バラエティ番組「プレバト」の人気コーナー『俳句ランキング』を振り返り。芸能人たちの才能と、毒舌・夏井いつき先生の評価や、いかに!?

キスマイ千賀 盗作疑惑?

time 2017/04/10

先日(4/6)放送の「第一回俳桜戦」でのキスマイ千賀くん(特待生3級)の俳句が盗作ではないか、との疑惑がネット上で出て、賑わしているようです。

名人・特待生を集めた「第一回俳桜戦」で3位を獲得した、その句はこちら↓

桜花 風の名残の 空の波

夏井先生曰く「悪いけど、作者が分かってビックリした」と称賛された句だったのですが、パクリ元と言われている短歌がこちら↓

桜花 散りぬる風の 名残には 水なき空に 波ぞ立ちける

う~む、かなり似てますね。
古今和歌集に収録されている紀貫之の短歌だそうです。

私的には、初心者も使い易そうな語「桜」「花」「風」「空」「波」の羅列なのに、巧く綺麗にまとめたなぁ、という感想だったのですが。

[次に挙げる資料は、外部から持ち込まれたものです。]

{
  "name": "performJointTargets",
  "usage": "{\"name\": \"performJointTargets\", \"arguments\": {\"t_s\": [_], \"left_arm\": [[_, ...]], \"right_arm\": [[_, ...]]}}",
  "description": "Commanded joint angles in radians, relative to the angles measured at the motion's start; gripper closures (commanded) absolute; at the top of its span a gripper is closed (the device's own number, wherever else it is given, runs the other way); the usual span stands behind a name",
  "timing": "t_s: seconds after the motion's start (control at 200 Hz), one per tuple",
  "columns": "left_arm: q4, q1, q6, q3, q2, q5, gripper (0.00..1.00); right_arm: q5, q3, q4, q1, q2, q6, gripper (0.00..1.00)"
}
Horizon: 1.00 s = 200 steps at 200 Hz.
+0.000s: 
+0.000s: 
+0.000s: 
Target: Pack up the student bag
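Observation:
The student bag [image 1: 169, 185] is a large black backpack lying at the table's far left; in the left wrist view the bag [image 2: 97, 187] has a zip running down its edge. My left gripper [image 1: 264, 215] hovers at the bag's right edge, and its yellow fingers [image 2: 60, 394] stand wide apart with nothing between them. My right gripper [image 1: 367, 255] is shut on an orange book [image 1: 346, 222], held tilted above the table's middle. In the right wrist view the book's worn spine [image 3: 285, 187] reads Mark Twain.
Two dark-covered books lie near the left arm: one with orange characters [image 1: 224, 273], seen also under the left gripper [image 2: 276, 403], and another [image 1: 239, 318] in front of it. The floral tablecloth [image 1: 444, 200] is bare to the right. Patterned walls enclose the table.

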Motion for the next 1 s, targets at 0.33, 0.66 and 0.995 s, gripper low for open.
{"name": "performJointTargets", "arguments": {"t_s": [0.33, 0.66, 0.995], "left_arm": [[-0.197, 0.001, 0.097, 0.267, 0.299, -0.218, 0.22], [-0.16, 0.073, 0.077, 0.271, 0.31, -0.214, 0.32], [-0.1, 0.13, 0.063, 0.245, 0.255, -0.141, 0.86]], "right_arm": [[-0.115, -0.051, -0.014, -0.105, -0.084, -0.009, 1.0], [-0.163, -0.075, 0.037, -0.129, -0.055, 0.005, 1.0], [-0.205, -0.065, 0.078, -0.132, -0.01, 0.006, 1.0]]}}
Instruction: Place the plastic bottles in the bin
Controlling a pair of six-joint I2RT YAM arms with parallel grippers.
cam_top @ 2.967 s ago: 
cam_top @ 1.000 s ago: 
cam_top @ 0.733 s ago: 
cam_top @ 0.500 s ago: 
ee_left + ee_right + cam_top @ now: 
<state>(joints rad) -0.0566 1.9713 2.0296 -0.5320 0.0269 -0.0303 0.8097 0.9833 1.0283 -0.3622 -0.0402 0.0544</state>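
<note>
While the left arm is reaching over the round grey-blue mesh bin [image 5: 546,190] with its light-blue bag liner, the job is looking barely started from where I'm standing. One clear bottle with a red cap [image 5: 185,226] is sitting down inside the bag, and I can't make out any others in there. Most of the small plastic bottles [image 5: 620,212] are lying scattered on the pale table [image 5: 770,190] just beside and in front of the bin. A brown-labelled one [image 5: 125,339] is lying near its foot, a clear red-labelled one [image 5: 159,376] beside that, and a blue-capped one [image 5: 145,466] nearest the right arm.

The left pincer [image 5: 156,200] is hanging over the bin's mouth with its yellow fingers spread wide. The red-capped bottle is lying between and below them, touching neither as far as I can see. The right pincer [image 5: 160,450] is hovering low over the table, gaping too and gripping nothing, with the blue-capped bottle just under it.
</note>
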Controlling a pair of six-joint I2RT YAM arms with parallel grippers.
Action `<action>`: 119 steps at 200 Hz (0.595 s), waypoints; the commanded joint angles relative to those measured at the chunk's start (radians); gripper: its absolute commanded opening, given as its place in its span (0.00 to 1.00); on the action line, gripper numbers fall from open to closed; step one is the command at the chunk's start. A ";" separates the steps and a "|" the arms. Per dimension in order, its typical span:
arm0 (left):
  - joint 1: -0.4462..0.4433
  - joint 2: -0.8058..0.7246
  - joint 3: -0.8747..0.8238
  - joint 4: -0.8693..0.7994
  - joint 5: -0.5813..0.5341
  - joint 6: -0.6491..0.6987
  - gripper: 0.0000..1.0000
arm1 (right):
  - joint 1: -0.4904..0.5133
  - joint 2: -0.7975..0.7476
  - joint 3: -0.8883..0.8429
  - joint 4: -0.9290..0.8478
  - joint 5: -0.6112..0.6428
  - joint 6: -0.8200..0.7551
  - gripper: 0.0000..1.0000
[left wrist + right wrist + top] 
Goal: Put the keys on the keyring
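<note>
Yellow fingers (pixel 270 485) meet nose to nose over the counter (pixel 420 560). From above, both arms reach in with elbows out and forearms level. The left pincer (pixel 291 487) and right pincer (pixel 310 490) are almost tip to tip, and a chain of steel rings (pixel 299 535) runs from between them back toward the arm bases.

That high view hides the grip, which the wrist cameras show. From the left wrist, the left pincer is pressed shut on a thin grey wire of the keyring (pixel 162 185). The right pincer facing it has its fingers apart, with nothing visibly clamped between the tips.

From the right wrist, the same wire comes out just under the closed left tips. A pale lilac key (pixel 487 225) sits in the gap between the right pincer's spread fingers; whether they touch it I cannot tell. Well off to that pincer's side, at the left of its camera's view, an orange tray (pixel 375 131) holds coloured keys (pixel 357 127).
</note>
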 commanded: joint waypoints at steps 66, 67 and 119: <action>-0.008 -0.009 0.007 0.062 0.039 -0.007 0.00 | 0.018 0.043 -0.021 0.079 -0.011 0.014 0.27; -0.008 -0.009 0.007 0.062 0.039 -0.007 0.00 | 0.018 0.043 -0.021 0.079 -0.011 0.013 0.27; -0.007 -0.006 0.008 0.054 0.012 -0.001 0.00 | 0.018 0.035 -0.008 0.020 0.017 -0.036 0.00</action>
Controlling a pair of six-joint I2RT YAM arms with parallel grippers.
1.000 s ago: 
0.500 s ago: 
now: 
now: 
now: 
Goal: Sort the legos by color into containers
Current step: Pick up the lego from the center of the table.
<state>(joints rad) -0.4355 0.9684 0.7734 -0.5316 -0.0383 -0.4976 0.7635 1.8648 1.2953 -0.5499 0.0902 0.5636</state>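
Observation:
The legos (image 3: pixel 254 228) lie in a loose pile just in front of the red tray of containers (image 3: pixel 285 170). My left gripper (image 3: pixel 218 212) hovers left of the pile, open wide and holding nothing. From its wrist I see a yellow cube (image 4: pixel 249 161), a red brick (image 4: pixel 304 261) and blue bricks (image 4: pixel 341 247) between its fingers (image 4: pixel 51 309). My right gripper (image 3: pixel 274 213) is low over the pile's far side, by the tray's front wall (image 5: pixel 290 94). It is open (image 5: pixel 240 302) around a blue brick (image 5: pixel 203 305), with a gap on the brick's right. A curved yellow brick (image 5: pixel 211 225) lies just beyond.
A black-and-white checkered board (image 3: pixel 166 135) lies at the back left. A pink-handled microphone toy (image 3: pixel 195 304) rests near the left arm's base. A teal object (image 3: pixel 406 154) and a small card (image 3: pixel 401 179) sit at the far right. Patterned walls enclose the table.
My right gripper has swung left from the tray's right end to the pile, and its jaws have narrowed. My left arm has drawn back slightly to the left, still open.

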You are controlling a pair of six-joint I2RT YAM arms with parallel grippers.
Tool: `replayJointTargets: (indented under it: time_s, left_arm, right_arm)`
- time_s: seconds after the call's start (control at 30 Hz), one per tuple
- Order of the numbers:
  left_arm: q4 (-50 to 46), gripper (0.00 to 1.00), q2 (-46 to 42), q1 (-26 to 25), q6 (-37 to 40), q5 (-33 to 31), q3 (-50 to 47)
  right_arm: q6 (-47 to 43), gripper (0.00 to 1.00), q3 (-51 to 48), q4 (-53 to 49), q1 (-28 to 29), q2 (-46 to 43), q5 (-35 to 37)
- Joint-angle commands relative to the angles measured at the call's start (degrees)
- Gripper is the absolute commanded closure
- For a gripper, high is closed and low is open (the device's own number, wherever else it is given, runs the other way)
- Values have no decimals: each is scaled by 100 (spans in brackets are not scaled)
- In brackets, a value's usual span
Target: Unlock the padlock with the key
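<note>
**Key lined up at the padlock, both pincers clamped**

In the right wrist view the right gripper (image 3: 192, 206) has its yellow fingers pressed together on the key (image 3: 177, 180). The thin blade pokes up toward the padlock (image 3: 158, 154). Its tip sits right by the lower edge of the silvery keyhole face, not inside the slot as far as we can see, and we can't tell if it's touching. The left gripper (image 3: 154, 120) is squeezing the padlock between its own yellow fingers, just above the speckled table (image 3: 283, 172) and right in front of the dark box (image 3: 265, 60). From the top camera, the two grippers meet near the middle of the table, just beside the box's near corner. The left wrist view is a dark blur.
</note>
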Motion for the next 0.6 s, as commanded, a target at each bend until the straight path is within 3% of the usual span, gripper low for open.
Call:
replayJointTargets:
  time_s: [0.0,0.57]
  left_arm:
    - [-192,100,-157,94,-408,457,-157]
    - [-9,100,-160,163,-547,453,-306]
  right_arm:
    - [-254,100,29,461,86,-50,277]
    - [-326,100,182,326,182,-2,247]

。。
そういえば、千賀くんの自歌の説明にちょっと違和感を持ったのも事実。

千賀:桜が風に打たれて花びらが舞うじゃないですか、それが波のように見えるな、というので、それを見て、“名残”という言葉を今回使わせてもらったんですが、思い出というか「そこに僕が居たんだよ」と感じさせる言葉として使いました。

と言っていて、“名残”の意味合いが句と合ってない気がしません?

一方で、「本歌取りでは?」と擁護の意見も。

本歌取りとは。。。
歌学における和歌の作成技法の1つで、有名な古歌(本歌)の1句もしくは2句を自作に取り入れて作歌を行う方法。主に本歌を背景として用いることで奥行きを与えて表現効果の重層化を図る際に用いた。

それもちょっと厳しい気がしますが、どうなんでしょう?
例えば、同じキスマイの横尾くんの以前の句(テーマ『江ノ電と桜』)、

行け行けど 迷路のごとき 花の路

を読んだとき、漱石の句を思い出したんですが、

海見えて 行けども行けども 菜畑哉

これぐらいなら、「本歌取り」と言っておけば怒られなさそう(?)

とりあえず、番組(or本人)側から釈明があるのかどうか。。。
個人的には、彼がどうこうより、(視聴者ですぐ気付いた人がいたのに)夏井先生が気付かなかったのが一番がっかりかな。。。